Copy verbatim the block of lines in the entries below whose first line contains "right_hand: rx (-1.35" and whose last line contains "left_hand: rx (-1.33". Leave out all other lines.

Data excerpts:
..............................

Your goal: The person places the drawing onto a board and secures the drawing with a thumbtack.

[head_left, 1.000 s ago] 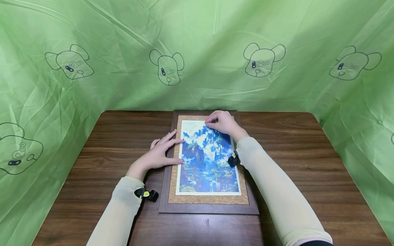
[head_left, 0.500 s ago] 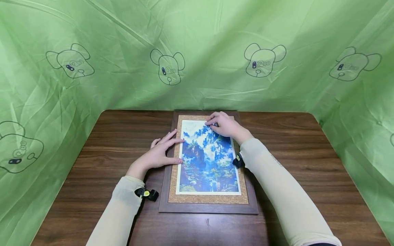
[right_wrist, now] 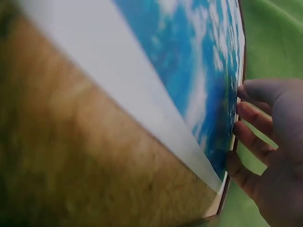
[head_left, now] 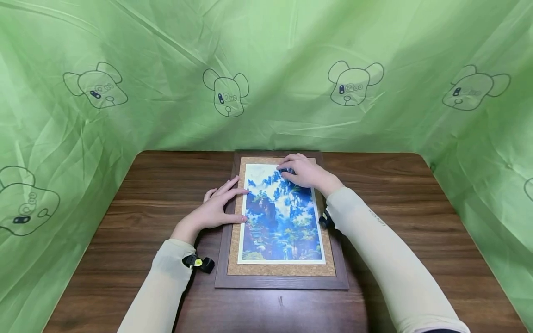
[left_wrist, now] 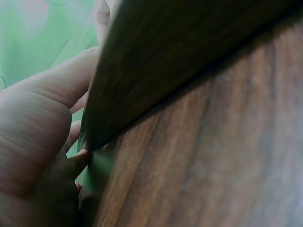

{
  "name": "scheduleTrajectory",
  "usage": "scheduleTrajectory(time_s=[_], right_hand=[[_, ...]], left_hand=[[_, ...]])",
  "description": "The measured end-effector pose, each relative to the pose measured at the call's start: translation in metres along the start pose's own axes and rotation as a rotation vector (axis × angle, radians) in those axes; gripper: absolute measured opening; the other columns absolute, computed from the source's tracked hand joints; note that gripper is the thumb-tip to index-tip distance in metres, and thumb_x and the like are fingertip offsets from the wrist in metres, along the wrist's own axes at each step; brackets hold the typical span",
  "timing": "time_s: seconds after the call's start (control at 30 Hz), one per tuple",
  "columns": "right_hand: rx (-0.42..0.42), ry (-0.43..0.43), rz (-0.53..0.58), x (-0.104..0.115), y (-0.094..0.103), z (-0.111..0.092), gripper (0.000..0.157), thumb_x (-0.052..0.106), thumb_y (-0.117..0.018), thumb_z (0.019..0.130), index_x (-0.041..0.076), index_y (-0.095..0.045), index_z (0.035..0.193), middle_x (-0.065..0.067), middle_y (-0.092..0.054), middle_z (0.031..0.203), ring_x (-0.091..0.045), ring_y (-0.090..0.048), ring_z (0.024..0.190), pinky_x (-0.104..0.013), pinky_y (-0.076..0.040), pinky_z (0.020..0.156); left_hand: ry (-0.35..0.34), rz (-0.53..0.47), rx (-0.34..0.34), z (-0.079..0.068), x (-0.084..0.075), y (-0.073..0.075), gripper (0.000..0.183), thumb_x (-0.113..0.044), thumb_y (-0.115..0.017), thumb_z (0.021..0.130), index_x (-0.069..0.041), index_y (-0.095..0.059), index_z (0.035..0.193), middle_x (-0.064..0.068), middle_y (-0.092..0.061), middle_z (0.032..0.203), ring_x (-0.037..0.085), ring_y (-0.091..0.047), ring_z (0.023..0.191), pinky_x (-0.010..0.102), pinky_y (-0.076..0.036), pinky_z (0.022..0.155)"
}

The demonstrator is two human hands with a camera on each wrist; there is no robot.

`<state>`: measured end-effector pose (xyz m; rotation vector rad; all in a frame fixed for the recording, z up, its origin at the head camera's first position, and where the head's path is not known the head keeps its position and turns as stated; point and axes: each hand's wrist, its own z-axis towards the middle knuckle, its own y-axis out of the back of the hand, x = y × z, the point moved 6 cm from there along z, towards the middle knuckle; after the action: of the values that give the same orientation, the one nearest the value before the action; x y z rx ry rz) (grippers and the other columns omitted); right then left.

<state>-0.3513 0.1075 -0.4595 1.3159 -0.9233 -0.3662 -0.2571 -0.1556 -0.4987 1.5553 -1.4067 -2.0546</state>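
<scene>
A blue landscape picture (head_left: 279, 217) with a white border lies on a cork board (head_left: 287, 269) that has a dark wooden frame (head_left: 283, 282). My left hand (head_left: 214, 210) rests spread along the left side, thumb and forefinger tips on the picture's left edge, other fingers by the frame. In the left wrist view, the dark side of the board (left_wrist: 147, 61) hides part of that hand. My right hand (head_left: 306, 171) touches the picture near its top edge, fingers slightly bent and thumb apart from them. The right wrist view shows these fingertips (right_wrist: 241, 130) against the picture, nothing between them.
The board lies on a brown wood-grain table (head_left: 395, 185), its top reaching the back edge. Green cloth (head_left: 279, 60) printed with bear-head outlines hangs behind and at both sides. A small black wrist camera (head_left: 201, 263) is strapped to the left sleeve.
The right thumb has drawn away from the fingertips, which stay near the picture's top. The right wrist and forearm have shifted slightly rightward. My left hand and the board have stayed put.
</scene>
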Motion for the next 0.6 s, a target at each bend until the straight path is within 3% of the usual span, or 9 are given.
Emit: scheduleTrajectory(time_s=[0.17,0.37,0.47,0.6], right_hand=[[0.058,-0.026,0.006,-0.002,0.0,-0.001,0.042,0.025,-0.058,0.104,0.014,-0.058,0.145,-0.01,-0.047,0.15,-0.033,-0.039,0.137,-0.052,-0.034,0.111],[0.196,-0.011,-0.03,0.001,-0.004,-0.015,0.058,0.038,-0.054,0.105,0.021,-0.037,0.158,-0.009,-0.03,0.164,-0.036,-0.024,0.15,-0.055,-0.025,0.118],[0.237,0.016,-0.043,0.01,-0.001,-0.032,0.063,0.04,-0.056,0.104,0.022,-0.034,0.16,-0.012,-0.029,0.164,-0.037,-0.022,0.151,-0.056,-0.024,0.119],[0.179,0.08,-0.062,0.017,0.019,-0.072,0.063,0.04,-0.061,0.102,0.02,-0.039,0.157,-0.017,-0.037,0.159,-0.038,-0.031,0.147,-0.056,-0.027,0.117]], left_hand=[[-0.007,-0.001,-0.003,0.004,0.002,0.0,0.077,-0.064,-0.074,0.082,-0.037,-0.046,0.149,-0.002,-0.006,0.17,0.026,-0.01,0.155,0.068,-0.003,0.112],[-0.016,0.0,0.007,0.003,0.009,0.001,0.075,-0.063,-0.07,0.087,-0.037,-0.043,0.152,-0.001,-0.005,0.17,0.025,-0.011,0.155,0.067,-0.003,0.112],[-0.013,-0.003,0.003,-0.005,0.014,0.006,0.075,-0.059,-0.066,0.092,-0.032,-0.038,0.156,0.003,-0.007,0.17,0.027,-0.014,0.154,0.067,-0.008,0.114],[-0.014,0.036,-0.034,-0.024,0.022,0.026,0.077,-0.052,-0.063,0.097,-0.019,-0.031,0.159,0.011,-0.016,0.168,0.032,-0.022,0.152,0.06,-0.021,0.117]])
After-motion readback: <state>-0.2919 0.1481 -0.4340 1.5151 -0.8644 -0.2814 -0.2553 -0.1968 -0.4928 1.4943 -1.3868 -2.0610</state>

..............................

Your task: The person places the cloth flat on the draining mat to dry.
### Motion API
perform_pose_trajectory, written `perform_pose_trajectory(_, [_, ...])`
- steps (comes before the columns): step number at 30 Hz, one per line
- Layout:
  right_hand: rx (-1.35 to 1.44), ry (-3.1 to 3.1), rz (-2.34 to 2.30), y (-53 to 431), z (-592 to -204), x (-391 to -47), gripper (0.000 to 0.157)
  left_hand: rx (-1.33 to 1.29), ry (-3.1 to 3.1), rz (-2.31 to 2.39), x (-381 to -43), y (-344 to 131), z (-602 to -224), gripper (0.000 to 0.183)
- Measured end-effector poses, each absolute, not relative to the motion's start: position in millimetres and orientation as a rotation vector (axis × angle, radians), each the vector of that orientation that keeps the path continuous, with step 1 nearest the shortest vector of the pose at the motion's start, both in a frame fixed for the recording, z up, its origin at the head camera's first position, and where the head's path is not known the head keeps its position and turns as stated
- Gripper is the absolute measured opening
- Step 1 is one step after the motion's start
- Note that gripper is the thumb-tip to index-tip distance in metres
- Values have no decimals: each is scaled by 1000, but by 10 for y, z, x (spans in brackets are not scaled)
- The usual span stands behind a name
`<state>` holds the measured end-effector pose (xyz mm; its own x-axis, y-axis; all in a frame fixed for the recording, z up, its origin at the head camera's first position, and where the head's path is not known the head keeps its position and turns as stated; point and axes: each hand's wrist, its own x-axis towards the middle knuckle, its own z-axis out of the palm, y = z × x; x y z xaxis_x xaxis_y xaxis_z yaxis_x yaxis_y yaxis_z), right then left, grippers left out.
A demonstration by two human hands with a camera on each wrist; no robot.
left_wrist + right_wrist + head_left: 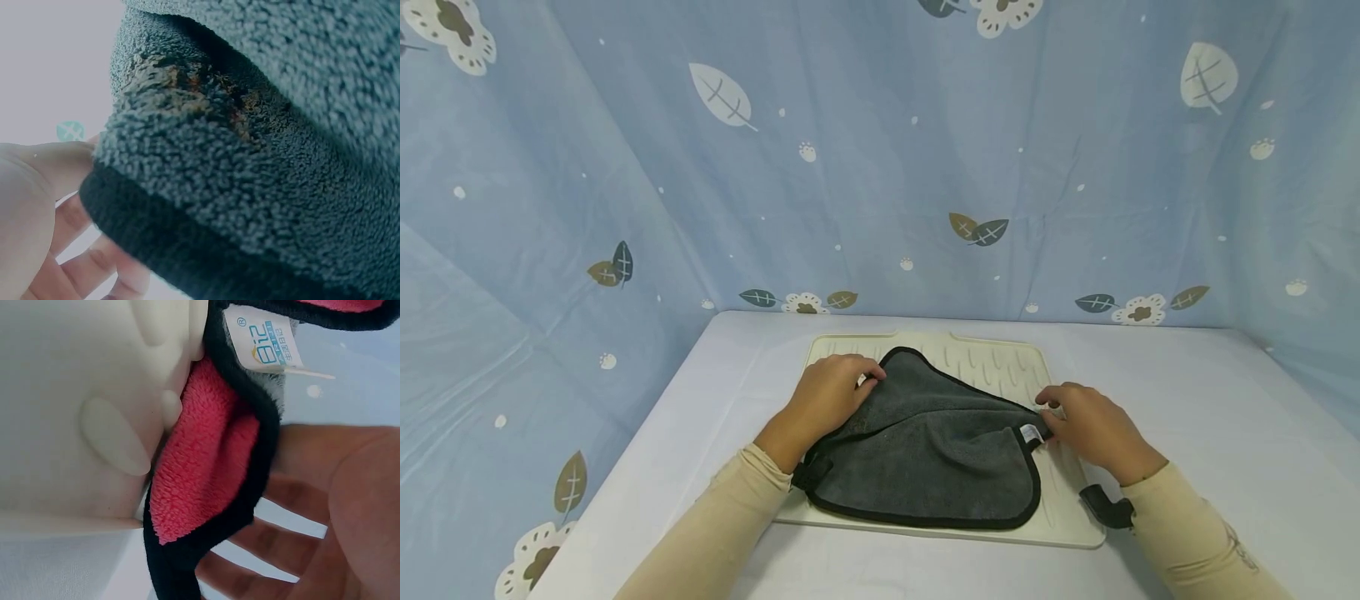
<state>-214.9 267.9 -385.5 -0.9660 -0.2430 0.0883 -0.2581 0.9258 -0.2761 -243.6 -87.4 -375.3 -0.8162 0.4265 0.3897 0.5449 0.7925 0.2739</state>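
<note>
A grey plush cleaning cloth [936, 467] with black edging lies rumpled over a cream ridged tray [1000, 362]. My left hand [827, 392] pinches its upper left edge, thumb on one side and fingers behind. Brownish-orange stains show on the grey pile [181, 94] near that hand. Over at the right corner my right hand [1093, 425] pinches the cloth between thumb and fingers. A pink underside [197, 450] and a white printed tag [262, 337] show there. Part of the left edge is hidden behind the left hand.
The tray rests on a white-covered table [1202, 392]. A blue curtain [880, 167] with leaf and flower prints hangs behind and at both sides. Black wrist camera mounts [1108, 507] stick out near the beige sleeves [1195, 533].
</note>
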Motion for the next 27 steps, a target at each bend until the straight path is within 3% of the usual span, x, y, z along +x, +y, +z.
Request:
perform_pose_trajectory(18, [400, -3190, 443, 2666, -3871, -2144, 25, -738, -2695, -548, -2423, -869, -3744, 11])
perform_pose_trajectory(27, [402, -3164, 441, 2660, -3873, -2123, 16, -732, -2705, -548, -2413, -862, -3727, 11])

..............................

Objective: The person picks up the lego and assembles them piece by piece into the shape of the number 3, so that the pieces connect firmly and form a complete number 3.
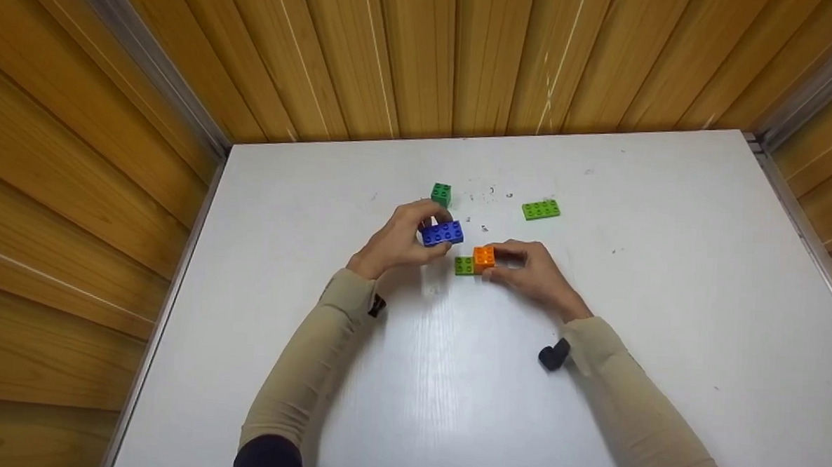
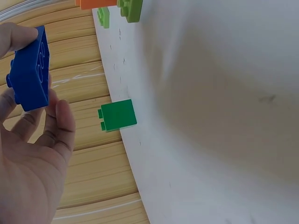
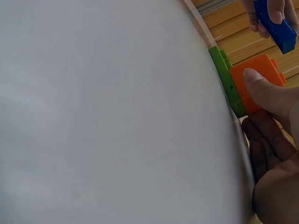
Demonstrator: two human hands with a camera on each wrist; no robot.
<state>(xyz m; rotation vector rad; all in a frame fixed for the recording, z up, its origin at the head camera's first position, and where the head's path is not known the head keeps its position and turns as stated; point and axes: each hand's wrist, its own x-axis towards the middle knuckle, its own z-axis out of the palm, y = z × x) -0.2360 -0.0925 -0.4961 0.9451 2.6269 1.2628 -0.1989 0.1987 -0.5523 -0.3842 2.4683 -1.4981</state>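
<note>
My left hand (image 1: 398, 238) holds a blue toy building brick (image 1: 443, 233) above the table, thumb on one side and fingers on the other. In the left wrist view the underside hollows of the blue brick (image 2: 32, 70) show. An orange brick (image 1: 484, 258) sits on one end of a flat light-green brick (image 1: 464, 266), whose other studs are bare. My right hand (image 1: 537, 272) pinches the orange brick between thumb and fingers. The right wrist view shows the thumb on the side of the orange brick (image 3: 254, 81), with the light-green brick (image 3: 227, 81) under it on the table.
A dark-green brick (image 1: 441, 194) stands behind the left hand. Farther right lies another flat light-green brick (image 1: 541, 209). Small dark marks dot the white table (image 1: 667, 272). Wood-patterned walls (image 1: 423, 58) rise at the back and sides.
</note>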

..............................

COMPLETED EXERCISE:
  right_hand: rx (-1.35 to 1.44), ry (-3.1 to 3.1), rz (-2.34 to 2.30), y (-53 to 431), z (-592 to -204), x (-391 to -47), gripper (0.000 to 0.157)
  left_hand: rx (-1.33 to 1.29), ry (-3.1 to 3.1), rz (-2.31 to 2.39), x (-381 to -43), y (-344 to 131), z (-602 to -224), gripper (0.000 to 0.183)

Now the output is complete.